It has been nearly thirteen years since Death and Fortune claimed me for their own, and I have come far enough through winter and cold that almost no one calls me Vanja now.

     Thump-thump. Two raps of gloved knuckles against the carriage roof. The driver’s muffled voice carries down to me inside. “Almost there, prinzessin.

     I don’t reply. I don’t have to; I learned long ago that princesses don’t owe their servants answers.

     And for most of the last year, that’s the face I’ve worn: the Princess.

     Or to be precise: Gisele-Berthilde Ludwila von Falbirg of the Sovabin Principality, kör-prinzessin of the Blessed Empire of Almandy. Soon to be Markgräfin Gisele you-get-the-idea von Reigenbach of the empire’s largest territory, the border march of Bóern, once the margrave gets around to a wedding.

     Though not if I can help it.

     (We’ll come back to that.)

     I squint out the gilt-trimmed carriage window, studying the timber-and-plaster blocks of Eisendorf Manor as the horses draw us closer. Shadows pass behind the first-floor windows, turning them to rosy eyes winking into the frosty twilight gloom. It looks crowded already, even for a Sunday night party. Good—a princess ought to be the last of the von Eisendorfs’ guests to arrive. There was a reason I dawdled in my bedroom at Castle Reigenbach: to make sure we hit peak Minkja traffic when we left an hour ago.
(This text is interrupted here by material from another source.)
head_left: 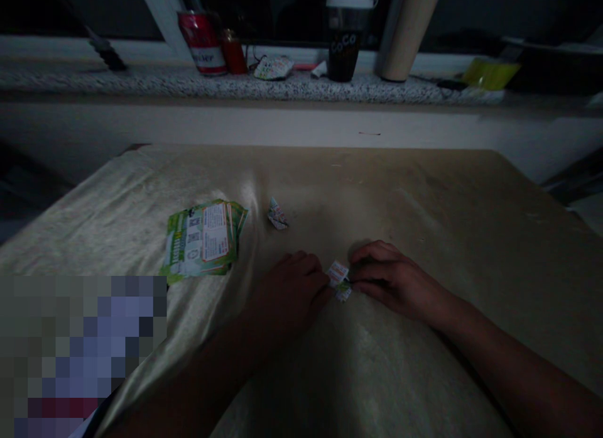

     But I have more motive to search the manor’s façade than just making sure I arrive fashionably late. Lit windows are fewer on the third floor, but I still spot two bracketing the double doors where the master bedroom lets out onto its telltale grand balcony.

     The real question tonight is whether it’s the only balcony.

     It is not. Balconettes frame it on either side. Lamplight gilds only one of the balconettes, spilling from an adjacent room that looks to share the fat main chimney with the master bedroom.

     That chimney is currently chugging smoke into the dimming sky. One might wonder why the von Eisendorfs would keep a fire going up in their bedroom when they’ll be busy entertaining guests downstairs all evening.

     I’d bet three solid gilden that they’re heating the guest chambers next door instead, in case I—well, in case the Prinzessin needs a respite. An opportunity to suck up to the margrave’s bride-to-be can’t be missed.

     One also might wonder why I would care about chimneys, balconettes, and suck-ups. It’s because tonight, the Eisendorfs are handing me an entirely different sort of opportunity.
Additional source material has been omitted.